Since the late 1970s the CEC has adopted and implemented the
state's energy efficiency standards for buildings and
appliances. As older equipment (such as heating and air
conditioning systems) is replaced some of the older building
inventory may already have made energy efficiency
improvements, particularly, if they took advantage of prior
energy efficiency incentives.
According to the CEC:
"?existing state [energy efficiency] targets are not
consistent. Some appear unrealistically aggressive, such as
achieving zero net energy levels of energy efficiency in half
of all commercial buildings by 2030, while others seem overly
conservative, like the current estimates of economic potential
for savings from IOU efficiency programs. One target, 25
percent of buildings decreasing electricity use by 75 percent
by 2030, assumes deep reductions can be accomplished in a
smaller portion of the total building stock. This projection
would rely upon achieving deep savings in fewer buildings.

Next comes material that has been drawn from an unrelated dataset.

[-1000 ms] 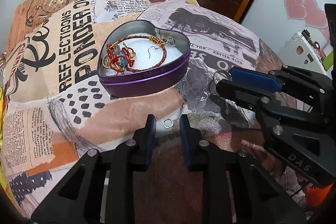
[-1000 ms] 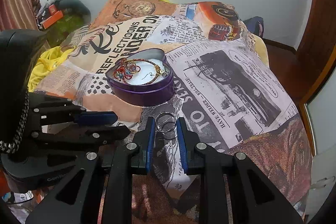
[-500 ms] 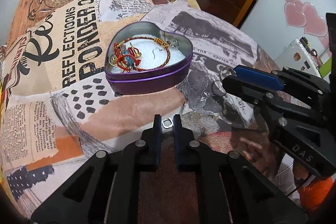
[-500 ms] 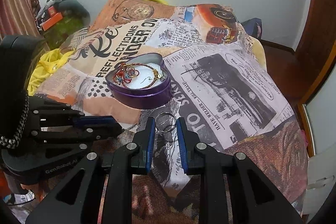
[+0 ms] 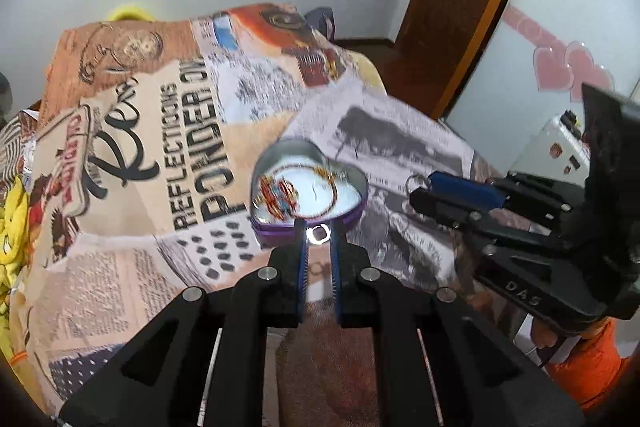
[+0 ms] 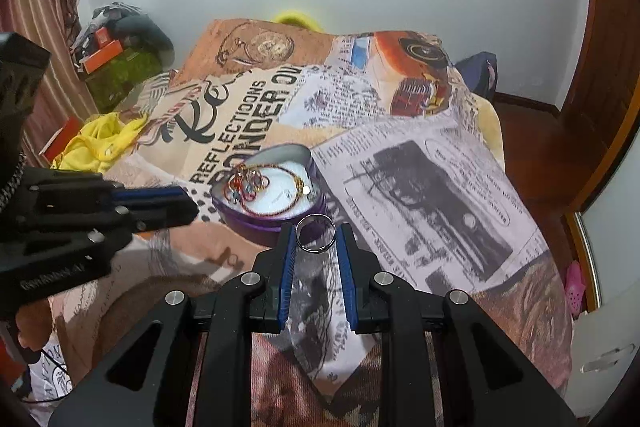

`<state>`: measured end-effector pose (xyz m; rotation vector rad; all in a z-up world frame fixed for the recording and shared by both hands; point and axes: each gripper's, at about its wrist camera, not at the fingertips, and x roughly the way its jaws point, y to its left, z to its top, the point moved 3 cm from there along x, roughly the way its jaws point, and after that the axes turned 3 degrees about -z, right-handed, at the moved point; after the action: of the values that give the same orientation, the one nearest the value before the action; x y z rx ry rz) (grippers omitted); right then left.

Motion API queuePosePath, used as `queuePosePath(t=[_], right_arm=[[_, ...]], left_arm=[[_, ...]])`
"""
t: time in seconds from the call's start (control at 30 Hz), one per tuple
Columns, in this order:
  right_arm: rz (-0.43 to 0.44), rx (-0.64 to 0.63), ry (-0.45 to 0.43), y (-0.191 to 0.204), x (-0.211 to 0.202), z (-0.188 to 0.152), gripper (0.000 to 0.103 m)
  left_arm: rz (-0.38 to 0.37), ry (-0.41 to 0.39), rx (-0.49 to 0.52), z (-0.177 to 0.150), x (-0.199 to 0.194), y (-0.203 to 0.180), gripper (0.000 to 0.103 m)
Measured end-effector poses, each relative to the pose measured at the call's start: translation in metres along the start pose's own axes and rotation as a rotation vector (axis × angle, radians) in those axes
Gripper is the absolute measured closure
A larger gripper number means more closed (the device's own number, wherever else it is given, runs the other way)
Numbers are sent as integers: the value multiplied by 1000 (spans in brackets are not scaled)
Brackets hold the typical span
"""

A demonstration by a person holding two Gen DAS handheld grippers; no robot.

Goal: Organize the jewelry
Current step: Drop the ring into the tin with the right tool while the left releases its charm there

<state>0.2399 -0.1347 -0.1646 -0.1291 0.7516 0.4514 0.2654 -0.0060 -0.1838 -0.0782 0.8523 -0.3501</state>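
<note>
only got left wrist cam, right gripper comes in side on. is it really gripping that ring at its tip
Observer: Yes. In the right wrist view the right gripper has a plain silver ring pinched between both fingers.
Operator: over the tin yet
Observer: Not clearly. There the ring shows against the near wall of the purple heart tin, below its opening.
Operator: does that cam see my left pick
Observer: No. The left gripper appears side on there, and the small ring it holds is hidden.
</note>
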Motion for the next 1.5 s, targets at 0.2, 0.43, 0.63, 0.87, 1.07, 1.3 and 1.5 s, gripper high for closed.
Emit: queuePosePath(t=[0.2, 0.43, 0.63, 0.87, 1.07, 1.3, 1.5], right_arm=[[6, -8, -24, 3, 2, 12, 84], [15, -19, -45, 6, 6, 23, 84], [23, -19, -37, 8, 14, 25, 84], [42, -32, -5, 13, 28, 22, 84], [54, -54, 13, 18, 37, 21, 84], [67, -62, 43, 17, 50, 18, 84], [77, -60, 52, 18, 53, 16, 84]], left_arm=[[11, -46, -12, 13, -11, 7, 94], [6, -69, -9, 26, -9, 12, 94], [0, -57, -3, 26, 2, 14, 94], [-35, -16, -4, 25, 21, 16, 94], [-51, 16, -3, 25, 36, 18, 94], [-80, 36, -41, 25, 47, 28, 94], [-77, 36, -36, 24, 49, 27, 94]])
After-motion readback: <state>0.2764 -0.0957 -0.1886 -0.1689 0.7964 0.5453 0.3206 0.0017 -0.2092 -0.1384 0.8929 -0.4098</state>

This can be compared to the effect of achieving 30 percent
energy reductions in 75 percent of the total building stock by
2030.
"Designing a program for the commercial sector that targets
improvements in these categories could accomplish something
close to the 30 percent reduction in 75 percent buildings
goal; such a program may focus on small offices, retail, and
the miscellaneous sector, which account for the greatest
number of commercial buildings. However, such a program design
would largely rely on improvements in plug load, which are
hard to guarantee from one building occupant to the next, or
even over time."
The author may wish to modify the Legislative intent to remove
reference to building performance estimates that may not be
applicable to California.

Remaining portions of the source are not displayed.